The check found no evidence of the specified gap under its current detection logic. A PASS does not mean the area is fully secure — only that the specific check passed. Phase 1 covers the most critical automated checks, not every possible attack surface.


What does a FAIL result mean?

The check found evidence of the specified gap. The finding has a defined threat thesis and priority level. P0 findings require immediate attention before production.


What is the difference between P0, P1, and P2?

  • P0 — Critical: Immediate risk of data breach, revenue fraud, or privilege escalation
  • P1 — Important: Significant gap that should be addressed before scaling
  • P2 — Recommended: Best practice improvement with low immediate risk

Are checks deterministic?

Phase 1 checks are designed to produce consistent results for the same codebase and configuration. They are static analysis — they scan code structure and patterns, not runtime behavior.


Adoption

How do I start?

Run a scan against your codebase for Phase 1 Production Foundation checks. Review findings by priority. Address P0 findings before launch.

Adoption guide →


Do I need to adopt all three layers at once?

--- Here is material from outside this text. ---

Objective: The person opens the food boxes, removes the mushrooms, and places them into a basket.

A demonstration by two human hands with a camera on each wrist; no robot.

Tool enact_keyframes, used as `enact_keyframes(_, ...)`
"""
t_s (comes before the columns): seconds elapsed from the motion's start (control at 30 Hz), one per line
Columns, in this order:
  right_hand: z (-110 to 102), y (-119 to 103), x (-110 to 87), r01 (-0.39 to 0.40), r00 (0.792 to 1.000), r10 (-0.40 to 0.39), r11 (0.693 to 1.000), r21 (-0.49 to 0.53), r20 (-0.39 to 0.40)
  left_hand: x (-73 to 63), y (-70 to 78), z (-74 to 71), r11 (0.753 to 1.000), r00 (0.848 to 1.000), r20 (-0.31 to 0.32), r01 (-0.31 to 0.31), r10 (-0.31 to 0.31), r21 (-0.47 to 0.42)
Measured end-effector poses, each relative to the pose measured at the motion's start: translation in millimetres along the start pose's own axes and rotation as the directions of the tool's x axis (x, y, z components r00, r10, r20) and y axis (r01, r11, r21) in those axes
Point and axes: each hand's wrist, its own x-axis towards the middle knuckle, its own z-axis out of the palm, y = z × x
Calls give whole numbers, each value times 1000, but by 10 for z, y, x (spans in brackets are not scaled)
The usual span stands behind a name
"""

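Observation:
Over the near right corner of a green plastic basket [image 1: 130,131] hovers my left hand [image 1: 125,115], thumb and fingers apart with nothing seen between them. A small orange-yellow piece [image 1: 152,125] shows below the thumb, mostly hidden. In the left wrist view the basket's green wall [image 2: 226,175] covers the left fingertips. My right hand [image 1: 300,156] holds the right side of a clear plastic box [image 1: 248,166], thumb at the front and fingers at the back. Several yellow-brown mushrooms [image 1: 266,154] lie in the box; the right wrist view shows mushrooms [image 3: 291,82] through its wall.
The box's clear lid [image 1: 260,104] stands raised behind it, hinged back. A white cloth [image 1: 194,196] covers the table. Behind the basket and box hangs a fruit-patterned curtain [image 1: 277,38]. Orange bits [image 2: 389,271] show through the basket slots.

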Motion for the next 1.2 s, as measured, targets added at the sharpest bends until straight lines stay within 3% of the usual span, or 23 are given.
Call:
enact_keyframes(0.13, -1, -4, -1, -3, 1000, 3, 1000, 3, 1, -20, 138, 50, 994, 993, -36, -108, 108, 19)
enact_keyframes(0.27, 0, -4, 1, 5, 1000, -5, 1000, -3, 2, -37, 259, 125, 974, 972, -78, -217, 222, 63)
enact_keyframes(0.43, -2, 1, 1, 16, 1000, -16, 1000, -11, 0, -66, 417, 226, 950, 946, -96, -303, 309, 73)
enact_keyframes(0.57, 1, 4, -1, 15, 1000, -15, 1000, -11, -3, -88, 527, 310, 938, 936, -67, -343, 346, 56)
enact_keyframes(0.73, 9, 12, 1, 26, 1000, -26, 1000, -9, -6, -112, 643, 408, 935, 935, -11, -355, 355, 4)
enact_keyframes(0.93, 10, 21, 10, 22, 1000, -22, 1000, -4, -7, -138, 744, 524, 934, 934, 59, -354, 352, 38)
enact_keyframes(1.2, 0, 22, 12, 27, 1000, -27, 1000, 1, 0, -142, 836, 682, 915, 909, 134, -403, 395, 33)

No. Most teams start with Production Foundation. Slice Architecture becomes important when the codebase is growing. Business Logic Protection builds on top of both once critical flows are identified.


Can ASA be adopted without any specific tool?

Yes. The principles and check criteria are defined in the standard. Teams can adopt ASA through manual review, their own tooling, or any tool that implements the checks.


What is the difference between ASA and a security audit?

A security audit is comprehensive and expert-led. ASA automated checks are static analysis — faster and cheaper, but narrower in scope. ASA is a complement to security reviews, not a replacement.


Legacy

What happened to the old ASA generation workflows?

Earlier versions of ASA included generation-era workflows: deterministic regeneration, marker-based code preservation, contract-driven pipelines. These focused on controlling how AI generates code.

The current standard focuses instead on controlling the boundaries and verification needed to keep AI-generated code safe — regardless of how it was generated. Legacy concepts are archived.